Wallaroo users can register their trained machine learning models from a model registry into their Wallaroo instance and perform inferences with it through a Wallaroo pipeline.
This guide details how to add ML Models from a model registry service into a Wallaroo instance.
Models are uploaded to the Wallaroo instance as the specific artifact - the “file” or other data that represents the file itself. This must comply with the Wallaroo model requirements framework and version or it will not be deployed. Note that for models that fall outside of the supported model types, they can be registered to a Wallaroo workspace as MLFlow 1.30.0 containerized models.
Registry service use in Wallaroo typically falls under the following roles.
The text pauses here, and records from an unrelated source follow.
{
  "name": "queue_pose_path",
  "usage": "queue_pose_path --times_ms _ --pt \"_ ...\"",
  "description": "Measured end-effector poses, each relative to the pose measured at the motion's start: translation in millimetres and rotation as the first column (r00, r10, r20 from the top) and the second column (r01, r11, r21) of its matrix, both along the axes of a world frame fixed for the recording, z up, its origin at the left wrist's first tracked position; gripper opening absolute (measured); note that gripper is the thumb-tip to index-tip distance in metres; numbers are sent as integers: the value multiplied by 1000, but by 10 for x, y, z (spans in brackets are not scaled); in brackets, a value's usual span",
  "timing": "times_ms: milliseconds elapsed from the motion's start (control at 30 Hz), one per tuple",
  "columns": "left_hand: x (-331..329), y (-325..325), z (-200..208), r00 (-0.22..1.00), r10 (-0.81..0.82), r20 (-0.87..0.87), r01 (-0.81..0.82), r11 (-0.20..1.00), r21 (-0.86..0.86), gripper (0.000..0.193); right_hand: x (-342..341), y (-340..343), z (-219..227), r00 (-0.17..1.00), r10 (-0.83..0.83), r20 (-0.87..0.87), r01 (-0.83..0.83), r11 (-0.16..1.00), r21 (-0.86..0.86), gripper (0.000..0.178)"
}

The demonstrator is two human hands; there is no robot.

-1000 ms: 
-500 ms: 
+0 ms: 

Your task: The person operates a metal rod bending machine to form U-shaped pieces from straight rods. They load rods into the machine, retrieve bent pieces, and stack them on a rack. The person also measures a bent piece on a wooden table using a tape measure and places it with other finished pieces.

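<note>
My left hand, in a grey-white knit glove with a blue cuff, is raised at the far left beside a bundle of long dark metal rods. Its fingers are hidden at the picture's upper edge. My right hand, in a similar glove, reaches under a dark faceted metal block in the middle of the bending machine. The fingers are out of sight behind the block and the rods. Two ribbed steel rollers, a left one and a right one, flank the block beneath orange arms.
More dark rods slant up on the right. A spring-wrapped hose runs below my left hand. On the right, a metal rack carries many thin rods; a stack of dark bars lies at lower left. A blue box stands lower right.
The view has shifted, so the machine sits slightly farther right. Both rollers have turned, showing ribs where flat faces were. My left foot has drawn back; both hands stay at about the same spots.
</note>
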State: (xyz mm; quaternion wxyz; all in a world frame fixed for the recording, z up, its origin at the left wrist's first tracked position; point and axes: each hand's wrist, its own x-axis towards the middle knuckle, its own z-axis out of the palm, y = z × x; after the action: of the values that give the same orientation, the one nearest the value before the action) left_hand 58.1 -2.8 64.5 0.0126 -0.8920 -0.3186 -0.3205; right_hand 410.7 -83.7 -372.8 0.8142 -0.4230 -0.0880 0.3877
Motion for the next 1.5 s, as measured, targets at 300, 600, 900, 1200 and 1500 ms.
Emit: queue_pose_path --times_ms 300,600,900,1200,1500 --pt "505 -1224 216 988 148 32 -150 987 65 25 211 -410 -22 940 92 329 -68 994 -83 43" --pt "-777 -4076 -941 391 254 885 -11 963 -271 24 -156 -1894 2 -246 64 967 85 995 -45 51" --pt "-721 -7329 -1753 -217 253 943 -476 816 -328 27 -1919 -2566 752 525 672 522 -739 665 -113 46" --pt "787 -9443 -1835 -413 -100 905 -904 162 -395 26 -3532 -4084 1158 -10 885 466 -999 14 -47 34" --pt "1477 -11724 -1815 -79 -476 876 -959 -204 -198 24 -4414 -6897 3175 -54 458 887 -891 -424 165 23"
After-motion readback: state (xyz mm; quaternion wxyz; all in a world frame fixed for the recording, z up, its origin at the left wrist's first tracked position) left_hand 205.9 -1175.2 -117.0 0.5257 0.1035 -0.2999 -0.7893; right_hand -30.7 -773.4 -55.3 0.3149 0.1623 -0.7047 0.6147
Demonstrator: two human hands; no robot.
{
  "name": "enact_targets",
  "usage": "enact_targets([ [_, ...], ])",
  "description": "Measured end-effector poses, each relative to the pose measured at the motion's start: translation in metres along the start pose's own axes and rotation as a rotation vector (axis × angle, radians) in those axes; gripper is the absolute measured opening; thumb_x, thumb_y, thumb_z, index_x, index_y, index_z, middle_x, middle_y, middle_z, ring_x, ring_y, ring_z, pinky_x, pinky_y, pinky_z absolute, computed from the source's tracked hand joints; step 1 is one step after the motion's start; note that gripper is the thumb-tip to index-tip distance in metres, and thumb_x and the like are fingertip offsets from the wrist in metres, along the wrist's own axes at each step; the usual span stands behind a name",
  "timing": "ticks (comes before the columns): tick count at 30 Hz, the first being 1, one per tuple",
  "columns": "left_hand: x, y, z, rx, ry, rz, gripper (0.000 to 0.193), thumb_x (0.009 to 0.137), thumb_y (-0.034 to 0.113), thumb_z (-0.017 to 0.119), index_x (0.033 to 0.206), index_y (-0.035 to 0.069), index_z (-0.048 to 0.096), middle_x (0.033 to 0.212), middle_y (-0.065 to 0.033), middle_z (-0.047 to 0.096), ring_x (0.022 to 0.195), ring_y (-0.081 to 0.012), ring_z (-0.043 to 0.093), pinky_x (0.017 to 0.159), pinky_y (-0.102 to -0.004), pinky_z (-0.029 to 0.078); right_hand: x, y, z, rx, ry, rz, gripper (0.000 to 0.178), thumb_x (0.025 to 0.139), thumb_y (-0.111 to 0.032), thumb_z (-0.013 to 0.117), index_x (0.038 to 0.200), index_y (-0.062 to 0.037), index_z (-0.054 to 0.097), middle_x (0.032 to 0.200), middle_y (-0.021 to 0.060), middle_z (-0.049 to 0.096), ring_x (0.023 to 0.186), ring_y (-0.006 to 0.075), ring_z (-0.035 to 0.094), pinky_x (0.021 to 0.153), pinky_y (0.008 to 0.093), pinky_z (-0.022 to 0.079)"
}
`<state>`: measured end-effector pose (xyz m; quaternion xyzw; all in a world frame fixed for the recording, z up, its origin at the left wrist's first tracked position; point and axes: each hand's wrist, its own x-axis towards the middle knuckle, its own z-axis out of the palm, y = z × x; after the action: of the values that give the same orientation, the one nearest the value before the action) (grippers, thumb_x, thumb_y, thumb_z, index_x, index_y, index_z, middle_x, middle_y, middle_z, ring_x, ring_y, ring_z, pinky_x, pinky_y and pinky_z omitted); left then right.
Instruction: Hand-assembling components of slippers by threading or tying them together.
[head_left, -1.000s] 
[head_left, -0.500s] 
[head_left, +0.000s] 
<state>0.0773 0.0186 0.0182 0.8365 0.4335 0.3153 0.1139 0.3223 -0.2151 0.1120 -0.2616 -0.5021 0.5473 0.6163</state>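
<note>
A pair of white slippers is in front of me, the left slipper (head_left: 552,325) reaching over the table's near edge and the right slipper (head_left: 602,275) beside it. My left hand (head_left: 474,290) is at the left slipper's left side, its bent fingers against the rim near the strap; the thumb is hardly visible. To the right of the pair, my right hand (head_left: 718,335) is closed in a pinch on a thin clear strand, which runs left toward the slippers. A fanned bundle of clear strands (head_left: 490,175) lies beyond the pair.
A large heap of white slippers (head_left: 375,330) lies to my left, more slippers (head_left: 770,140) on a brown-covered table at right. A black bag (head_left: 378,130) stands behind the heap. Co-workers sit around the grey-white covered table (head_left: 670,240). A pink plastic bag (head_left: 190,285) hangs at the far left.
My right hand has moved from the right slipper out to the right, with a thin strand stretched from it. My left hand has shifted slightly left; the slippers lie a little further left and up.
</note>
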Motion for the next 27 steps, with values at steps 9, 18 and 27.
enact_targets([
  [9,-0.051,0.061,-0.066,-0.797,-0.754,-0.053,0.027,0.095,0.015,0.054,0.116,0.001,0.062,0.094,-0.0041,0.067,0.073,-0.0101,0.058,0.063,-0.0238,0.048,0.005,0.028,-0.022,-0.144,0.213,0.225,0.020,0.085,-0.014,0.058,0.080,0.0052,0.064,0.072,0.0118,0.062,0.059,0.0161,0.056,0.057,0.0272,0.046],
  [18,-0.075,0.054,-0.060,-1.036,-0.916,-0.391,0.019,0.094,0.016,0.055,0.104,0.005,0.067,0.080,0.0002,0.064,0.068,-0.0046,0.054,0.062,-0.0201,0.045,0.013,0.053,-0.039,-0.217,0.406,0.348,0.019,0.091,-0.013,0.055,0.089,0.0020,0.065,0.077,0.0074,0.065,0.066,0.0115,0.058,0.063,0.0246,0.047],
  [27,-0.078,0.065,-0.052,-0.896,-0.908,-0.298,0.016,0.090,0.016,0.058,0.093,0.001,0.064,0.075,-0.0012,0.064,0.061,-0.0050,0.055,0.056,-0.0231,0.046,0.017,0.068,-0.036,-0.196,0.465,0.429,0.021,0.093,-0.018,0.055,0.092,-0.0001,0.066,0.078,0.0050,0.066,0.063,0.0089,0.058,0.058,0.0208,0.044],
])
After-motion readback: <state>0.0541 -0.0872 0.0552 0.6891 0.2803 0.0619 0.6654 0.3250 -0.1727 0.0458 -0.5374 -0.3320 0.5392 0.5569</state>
Role | Recommended Actions | Description |
---|---|---|
DevOps Engineer | Create Model Registry | Create the model (AKA artifact) registry service |
Retrieve Model Registry Tokens | Generate the model registry service credentials. | |
MLOps Engineer | Connect Model Registry to Wallaroo | Add the Registry Service URL and credentials into a Wallaroo instance for use by other users and scripts. |
Add Wallaroo Registry Service to Workspace | Add the registry service configuration to a Wallaroo workspace for use by workspace users. | |
Get Registry Details | Retrieve the connection details for a Wallaroo registry. | |
Remove Wallaroo Registry from a Workspace | Add the registry service configuration to a Wallaroo workspace for use by workspace users. | |
Data Scientist | List Models in Registry | List available models in a model registry. |
List Model Version Artifacts | Retrieve the artifacts (usually files) for a model stored in a model registry. | |
Upload Model from Registry | Upload a model and artifacts stored in a model registry into a Wallaroo workspace. |
The following links to guides and information on setting up a model registry (also known as an artifact registry).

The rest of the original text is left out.